*TASK REQUIREMENTS*
Reproduce exactly, with no pictures, each line from the opening of the material down through the line containing "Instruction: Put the".

*** DATASET SECTION Section Begins ***

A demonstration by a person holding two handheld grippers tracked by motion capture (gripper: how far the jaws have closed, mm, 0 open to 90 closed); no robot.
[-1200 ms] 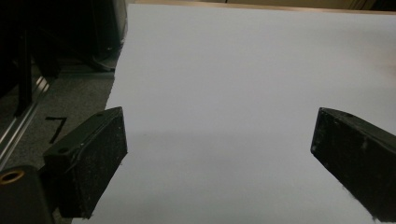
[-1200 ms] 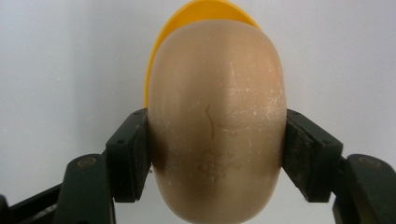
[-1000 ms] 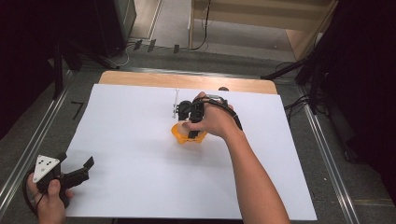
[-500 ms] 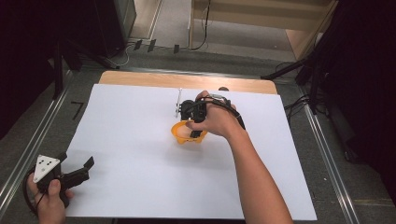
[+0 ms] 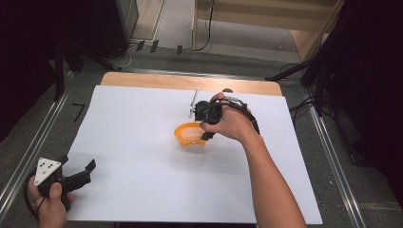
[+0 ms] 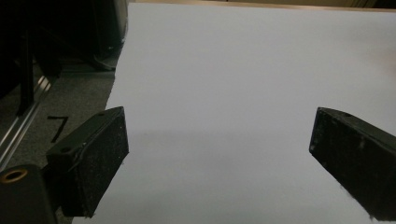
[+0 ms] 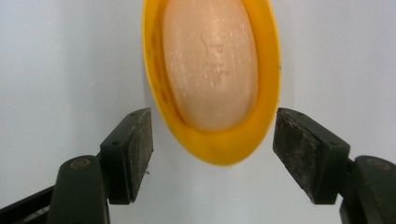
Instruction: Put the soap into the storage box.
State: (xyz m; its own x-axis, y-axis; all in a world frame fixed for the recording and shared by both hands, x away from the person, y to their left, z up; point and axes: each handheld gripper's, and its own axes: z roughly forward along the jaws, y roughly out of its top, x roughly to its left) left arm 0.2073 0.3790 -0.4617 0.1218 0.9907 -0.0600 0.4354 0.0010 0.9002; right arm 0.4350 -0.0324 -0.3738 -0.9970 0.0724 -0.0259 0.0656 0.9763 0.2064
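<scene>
Straddling the near end of the orange dish with my right gripper, jaws spread and not touching it.

On the left, I am holding my left gripper (image 5: 78, 176) at the near left corner of the white sheet (image 5: 133, 123), jaws apart and empty, well away from the dish. Toward the middle, the orange dish (image 7: 212, 79) with the pale soap bar (image 7: 210, 65) is lying just ahead of my right gripper (image 7: 212, 154). Its long axis is running straight away from me, between the jaws, so I judge that closing would grip its narrow width. A thin metal stick (image 5: 194, 102) is lying just beyond.
</scene>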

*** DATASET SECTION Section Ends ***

*ANSWER TO THIS PROBLEM*
A demonstration by a person holding two handheld grippers tracked by motion capture (gripper: how far the jaws have closed, mm, 0 open to 90 closed); no robot.
[-1200 ms] 
[-1200 ms] 
[-1000 ms] 
[-500 ms] 
[+0 ms] 
[+0 ms] 
[+0 ms] 
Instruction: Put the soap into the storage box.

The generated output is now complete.